This Glove Translates Sign Language Into Speech In Real Time
Bioengineers at UCLA have designed a high-tech glove that can translate sign language into speech in real time through a smartphone app.
The glove contains sensors that run along the five fingers to identify each word, phrase or letter as it is made in American Sign Language.
The device then turns the finger movements into electrical signals, which are sent to a small circuit board worn on the wrist. The board transmits those signals wirelessly to a smartphone that translates them into spoken words at the rate of about one word per second.

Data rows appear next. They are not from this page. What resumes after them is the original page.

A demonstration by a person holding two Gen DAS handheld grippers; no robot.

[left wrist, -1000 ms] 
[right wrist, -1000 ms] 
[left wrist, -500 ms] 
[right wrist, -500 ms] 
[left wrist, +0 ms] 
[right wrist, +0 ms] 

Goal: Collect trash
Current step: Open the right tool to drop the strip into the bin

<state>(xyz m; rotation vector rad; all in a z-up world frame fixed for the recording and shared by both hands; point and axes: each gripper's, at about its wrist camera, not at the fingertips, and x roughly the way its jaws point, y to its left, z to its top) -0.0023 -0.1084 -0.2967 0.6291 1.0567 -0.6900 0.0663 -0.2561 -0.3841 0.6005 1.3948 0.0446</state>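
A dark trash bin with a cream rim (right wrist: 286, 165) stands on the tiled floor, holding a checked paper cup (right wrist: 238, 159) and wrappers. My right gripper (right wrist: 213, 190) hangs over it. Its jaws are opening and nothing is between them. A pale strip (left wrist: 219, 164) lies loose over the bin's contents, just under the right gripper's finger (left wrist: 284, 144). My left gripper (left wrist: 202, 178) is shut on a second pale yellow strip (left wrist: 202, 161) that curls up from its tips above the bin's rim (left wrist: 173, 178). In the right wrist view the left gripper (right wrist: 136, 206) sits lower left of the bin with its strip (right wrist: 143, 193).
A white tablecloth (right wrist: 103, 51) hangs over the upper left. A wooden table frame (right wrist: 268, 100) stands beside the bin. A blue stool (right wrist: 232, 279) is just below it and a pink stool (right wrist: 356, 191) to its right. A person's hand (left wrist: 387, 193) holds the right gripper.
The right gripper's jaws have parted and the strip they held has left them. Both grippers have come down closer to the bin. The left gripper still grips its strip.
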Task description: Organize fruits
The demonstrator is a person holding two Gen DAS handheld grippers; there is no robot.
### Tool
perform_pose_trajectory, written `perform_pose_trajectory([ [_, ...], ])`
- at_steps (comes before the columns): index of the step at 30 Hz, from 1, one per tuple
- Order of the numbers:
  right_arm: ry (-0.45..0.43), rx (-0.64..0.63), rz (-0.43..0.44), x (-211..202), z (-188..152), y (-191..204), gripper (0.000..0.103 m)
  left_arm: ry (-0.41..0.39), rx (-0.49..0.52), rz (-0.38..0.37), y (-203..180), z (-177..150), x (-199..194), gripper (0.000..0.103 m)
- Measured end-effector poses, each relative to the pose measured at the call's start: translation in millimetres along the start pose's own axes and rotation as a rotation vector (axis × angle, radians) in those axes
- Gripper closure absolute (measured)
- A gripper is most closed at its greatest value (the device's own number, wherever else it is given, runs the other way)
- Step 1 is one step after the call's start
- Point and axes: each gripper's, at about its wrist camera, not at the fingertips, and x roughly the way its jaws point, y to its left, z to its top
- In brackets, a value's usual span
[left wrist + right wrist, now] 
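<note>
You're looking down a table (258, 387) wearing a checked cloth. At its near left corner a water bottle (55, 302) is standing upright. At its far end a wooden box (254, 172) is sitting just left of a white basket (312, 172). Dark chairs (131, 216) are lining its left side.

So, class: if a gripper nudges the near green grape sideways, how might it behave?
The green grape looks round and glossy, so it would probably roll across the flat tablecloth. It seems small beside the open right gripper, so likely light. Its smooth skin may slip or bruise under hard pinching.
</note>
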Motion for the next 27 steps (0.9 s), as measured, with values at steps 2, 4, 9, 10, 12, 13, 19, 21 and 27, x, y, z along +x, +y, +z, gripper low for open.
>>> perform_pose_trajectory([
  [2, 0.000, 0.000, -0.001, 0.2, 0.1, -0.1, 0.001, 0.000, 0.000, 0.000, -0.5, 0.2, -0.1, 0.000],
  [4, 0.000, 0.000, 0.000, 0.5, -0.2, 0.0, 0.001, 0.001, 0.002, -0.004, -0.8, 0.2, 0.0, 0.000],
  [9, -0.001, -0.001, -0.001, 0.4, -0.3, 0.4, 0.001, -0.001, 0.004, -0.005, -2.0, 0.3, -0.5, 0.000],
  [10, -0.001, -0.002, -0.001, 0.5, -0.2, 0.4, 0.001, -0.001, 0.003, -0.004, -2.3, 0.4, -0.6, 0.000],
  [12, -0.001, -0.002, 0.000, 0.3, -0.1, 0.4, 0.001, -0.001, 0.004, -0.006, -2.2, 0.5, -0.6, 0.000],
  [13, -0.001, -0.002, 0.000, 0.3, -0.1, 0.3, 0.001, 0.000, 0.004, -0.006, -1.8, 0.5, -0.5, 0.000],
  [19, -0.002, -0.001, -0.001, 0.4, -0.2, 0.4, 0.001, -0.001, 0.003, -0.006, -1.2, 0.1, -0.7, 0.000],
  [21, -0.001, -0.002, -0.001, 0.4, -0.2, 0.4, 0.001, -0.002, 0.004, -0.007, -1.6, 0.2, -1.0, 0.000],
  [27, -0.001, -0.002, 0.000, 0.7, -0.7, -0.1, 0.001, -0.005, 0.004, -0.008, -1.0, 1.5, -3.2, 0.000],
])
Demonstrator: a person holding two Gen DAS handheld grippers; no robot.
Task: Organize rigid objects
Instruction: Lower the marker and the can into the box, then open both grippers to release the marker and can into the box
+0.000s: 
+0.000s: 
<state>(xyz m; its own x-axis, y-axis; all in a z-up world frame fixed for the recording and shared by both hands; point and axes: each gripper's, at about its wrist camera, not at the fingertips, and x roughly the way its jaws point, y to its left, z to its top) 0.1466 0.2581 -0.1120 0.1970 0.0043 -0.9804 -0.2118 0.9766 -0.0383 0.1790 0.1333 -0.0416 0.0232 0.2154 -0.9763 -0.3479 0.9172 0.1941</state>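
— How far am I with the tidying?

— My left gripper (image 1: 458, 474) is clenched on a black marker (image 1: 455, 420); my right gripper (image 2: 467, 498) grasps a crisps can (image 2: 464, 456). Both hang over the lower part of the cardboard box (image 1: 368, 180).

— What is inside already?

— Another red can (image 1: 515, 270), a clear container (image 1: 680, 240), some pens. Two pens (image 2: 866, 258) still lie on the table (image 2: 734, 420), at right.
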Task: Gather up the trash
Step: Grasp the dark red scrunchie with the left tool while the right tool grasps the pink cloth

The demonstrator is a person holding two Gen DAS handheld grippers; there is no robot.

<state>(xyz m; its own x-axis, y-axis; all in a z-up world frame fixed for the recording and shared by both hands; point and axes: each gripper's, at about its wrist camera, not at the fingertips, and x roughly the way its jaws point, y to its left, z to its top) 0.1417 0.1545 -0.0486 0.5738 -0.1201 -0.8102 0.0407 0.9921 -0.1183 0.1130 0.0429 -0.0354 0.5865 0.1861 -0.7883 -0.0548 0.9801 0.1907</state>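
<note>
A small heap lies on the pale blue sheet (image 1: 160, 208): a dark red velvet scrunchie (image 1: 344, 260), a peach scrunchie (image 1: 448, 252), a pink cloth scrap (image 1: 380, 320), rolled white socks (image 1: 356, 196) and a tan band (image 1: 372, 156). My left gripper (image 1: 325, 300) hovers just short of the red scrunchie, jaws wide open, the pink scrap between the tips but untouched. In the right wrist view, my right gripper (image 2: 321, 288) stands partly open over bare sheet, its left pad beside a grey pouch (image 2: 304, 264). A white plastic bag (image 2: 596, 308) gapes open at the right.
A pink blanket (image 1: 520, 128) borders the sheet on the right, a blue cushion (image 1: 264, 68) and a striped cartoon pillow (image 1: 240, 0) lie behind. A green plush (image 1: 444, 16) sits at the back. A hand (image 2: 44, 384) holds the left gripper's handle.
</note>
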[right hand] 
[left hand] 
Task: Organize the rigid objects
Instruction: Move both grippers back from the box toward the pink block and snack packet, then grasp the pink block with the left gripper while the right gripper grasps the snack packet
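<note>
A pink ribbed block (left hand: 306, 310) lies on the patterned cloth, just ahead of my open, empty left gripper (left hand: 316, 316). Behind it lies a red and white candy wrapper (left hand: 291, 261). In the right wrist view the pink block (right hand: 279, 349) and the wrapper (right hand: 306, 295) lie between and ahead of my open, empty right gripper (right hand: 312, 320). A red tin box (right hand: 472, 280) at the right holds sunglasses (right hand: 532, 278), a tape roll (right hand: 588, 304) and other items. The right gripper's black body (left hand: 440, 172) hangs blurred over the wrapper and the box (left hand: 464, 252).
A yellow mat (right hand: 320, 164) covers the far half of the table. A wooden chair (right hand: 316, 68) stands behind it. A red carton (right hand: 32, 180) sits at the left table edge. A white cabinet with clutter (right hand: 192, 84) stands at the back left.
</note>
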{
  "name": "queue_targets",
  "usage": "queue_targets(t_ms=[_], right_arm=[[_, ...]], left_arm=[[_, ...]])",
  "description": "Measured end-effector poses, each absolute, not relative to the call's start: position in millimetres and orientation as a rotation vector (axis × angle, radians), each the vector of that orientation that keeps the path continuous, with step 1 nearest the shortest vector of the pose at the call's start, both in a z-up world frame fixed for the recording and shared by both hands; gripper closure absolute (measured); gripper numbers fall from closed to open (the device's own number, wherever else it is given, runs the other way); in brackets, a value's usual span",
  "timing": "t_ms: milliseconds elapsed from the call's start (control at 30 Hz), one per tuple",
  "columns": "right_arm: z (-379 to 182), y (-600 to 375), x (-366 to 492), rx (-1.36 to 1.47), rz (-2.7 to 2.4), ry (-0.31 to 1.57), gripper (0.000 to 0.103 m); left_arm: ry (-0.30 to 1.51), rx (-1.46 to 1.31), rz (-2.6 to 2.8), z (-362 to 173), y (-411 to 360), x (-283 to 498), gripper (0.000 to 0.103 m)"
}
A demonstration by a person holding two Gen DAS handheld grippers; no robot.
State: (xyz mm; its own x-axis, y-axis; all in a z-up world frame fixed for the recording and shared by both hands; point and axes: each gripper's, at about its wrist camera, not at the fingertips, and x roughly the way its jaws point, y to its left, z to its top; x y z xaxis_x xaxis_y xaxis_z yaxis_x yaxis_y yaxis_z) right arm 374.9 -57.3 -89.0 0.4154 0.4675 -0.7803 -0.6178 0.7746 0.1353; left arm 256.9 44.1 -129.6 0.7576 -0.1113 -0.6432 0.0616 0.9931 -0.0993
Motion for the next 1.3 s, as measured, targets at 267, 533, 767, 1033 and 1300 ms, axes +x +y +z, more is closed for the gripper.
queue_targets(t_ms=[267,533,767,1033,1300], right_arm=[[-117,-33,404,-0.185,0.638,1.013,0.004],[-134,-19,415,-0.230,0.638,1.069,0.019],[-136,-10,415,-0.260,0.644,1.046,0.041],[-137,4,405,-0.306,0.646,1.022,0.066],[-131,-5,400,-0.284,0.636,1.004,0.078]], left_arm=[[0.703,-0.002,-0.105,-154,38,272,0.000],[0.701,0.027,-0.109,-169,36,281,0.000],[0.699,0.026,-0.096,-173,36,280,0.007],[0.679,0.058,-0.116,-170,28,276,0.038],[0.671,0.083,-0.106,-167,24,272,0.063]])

“Our hope is that this opens up an easy way for people who use sign language to communicate directly with non-signers without needing someone else to translate for them,” said Jun Chen, an assistant professor of bioengineering at the UCLA Samueli School of Engineering and the principal investigator on the research. “In addition, we hope it can help more people learn sign language themselves.”
The scientists also added adhesive sensors to testers’ faces — in between their eyebrows and on one side of their mouths — to capture facial expressions that are a part of American Sign Language.
Previous wearable systems that offered translation from American Sign Language were limited by bulky and heavy device designs or were uncomfortable to wear, Chen said.
This device is made from lightweight and inexpensive but long-lasting, stretchable polymers. The electronic sensors are also very flexible and inexpensive.
UCLA has filed for a patent on the technology. However, a commercial model based on this technology would require added vocabulary and an even faster translation time, Chen said.